▶ _ACTION ITEM_
Only the lines containing "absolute" belong in the answer; find them in the material below.
*** SOURCE MATERIAL
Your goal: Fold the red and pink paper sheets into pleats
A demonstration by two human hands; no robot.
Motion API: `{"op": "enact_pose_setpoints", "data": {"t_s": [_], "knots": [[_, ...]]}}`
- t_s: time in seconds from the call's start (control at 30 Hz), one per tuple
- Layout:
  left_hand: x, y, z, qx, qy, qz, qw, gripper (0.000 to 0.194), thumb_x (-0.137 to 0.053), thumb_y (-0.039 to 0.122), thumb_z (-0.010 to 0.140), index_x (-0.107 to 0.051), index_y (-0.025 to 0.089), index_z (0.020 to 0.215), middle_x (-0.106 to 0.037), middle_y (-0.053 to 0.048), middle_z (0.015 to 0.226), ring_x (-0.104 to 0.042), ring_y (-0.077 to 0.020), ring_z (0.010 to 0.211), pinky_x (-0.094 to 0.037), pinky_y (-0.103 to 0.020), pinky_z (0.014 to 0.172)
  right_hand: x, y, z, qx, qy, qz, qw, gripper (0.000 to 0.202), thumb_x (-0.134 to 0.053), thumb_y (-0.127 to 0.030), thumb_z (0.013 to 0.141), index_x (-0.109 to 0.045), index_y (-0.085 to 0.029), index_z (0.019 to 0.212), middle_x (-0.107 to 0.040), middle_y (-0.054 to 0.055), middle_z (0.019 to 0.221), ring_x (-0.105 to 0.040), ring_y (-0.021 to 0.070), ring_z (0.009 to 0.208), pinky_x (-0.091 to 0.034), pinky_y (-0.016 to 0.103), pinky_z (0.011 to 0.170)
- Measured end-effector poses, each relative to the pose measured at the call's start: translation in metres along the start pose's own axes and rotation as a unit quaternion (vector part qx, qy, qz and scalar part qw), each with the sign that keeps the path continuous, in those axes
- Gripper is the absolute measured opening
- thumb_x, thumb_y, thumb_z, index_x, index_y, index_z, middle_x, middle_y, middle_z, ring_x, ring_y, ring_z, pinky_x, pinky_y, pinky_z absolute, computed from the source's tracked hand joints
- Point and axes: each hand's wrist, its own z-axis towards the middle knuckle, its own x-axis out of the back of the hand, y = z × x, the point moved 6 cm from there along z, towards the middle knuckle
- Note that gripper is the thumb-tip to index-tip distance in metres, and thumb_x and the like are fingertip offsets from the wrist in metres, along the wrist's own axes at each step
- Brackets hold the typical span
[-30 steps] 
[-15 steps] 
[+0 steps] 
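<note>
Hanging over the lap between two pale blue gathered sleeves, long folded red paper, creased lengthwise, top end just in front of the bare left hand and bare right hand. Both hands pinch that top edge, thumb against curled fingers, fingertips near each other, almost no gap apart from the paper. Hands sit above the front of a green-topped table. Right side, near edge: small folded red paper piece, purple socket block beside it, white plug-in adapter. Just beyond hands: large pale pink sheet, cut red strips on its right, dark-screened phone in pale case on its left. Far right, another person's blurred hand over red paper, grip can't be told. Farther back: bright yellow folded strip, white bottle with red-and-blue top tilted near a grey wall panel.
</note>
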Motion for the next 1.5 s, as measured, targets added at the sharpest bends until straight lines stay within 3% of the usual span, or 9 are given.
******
▶ _RESPONSE TO THE EXERCISE_
- Gripper is the absolute measured opening
- thumb_x, thumb_y, thumb_z, index_x, index_y, index_z, middle_x, middle_y, middle_z, ring_x, ring_y, ring_z, pinky_x, pinky_y, pinky_z absolute, computed from the source's tracked hand joints

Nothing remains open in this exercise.